A meeting was held at Oak Ridge National lab on Thursday, May 16, 1996 to discuss the integration of the muon tracker electronics with the mechanical structures at station 2. Present were Ken Read, Glenn Young, John Halliwell, Ed Kennedy, Jim Walker, Alan Wintenberg, Walt Sondheim, and Dave Lee. A number of issues were discussed concerning the space restrictions imposed at station 2, possible mounting structures at station 2, present state of the electronic developments with ADC's and AMU's and the impact of the CSC electronics, and limitations imposed by the present understanding of the DSP/DCM's.
PROPOSED ACTION: LANL will incorporate the lengthened tie bars and electronics in its mechanical drawings.
clock | #bits | time | samples |
---|---|---|---|
100Mhz | 11 | 10.2us | 3 |
144Mhz | 11 | 7.1us | 5 |
100Mhz | 12 | 20.4us | 1 |
144Mhz | 12 | 14.2us | 2 |
An 11 bit ADC exists at ORNL but not a 12 bit. A 12 bit ADC requires development. The anticipated ADC/AMU combination will be 32 channels. The possibility of adding two (or more) ADC's per channel also requires development because the AMU can't handle multiple ADC's.
(16000 channels/140 links ) x 5 samples x (1/40 Mhz) = 14.3 us
A transmission rate of 20 Mhz would be adequate.
PROPOSED ACTION: 11 bit ADC/AMU with 5 samples
The grouping of fine cathodes on each mother board was discussed at length. The "no phi grouping" original request creates serious problems in board layout and cost so we agreed to propose of dispensing with that requirement and allow any grouping of fine cathodes that would be cost effective. The grouping that was most appealing was the three cathodes would be read out on the same motherboard. The number of channels per motherboard would be decided by cost and transmission rate. It was felt that board dimensions would be in units of sixteen channels and the most logical segmentation would be 96, 144 or 196 ( the count used in the WBS). For the 144 channel solution and 5 samples this corresponds to 720 words and for 196 this corresponds to 960 words. The 144 channel solution would work with 20 Mhz transmission rate, the 196 would not.
PROPOSED ACTION: No limitations on the grouping of fine cathodes.

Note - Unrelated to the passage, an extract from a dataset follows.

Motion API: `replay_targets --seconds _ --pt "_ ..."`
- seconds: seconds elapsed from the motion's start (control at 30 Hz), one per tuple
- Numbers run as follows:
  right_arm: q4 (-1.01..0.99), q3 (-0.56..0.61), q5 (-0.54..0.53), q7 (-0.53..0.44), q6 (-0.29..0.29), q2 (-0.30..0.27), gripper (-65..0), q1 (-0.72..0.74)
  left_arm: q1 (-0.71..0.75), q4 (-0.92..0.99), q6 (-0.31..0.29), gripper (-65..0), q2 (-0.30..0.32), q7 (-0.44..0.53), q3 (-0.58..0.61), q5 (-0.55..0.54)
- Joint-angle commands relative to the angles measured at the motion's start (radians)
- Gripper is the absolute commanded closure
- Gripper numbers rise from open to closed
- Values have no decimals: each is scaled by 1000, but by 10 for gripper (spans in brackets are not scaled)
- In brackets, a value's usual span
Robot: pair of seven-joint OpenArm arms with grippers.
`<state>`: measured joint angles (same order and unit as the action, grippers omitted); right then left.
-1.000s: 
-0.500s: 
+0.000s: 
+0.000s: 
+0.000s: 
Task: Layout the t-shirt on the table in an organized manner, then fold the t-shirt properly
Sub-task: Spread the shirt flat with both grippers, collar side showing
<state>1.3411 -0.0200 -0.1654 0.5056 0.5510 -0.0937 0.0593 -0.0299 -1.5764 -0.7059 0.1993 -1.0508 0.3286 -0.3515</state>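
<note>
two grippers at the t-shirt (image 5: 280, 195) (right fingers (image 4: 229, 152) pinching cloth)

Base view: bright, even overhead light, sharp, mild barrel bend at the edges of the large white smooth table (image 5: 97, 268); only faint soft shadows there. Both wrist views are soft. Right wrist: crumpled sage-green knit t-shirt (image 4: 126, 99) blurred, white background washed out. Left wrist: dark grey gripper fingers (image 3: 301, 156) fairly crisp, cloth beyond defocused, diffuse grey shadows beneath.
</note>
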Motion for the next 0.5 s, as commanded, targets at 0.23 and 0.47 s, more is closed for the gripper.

The motherboard /daughterboard concept was discussed. Walt and Dave questioned and Ken, Alan, and Jim emphasized modularity, testing, and replacement. The results centered on the difference between connectors and cables as opposed to board to board connectors. Board to board connectors similar to the connectors on VME crates were felt by ORNL to be very reliable and not prone to the same problems that exists with ribbon cables and connectors. In addition the mother/daughter combination is appealing for its modularity where each individual major component can be tested separately and replaced if necessary without resorting to replacement of the whole mother board. The arguments for the mother/daughter concept were persuasive and the use of board to board connectors with no cables was believed to be sound. Cost was not thought to be an issue. The daughter boards could be simply the front end preamps and ADC/AMU. The links and heap manager could be other daughter boards.
PROPOSED ACTION: No cable interconnects between mother and daughter boards, board to board connectors are O.K. Mother/daughter concept preferred.
The anode readout (and low resolution cathode readout) is only 1 bit per channel and is widely spaced. Having a bus to readout all the anodes will be limited by the maximum buss speed of about 10 Mhz. To preserve the pipe line nature of the system a 16 channel FEE card would form a sixteen bit word with each bit corresponding to the individual channel latch and the output would be a ribbon cable routed to a central motherboard at the outer circumference of the octant. The amplifier cards would be along each spoke. All anodes in an octant would be readout by one motherboard. For station 3 this would amount to 66 words of 16 bit data per octant (also 66 ribbon cables of varying length from bottom to top!!). More than one octant could be readout by one mother board to more effectively utilize the fiber link if the routing comes to a common point for adjacent octants. No action was taken on the anode readout other than to establish that the anode FEE would be along the spoke. More thought is required.
The low resolution cathodes are also sparse and could be readout by the fine cathode mother board. The overhead in the number of words added to the fine cathode data stream is very small. A separate low resolution daughter board would be used but otherwise the motherboard would not be changed. Since there are fast clocks already on the motherboard and fine cathode daughter boards it was felt that the addition of a few latches would not effect the fine cathode noise. We all agreed that this would be a good approach.
PROPOSED ACTION: Try to incorporate the low resolution cathodes onto the high resolution motherboard.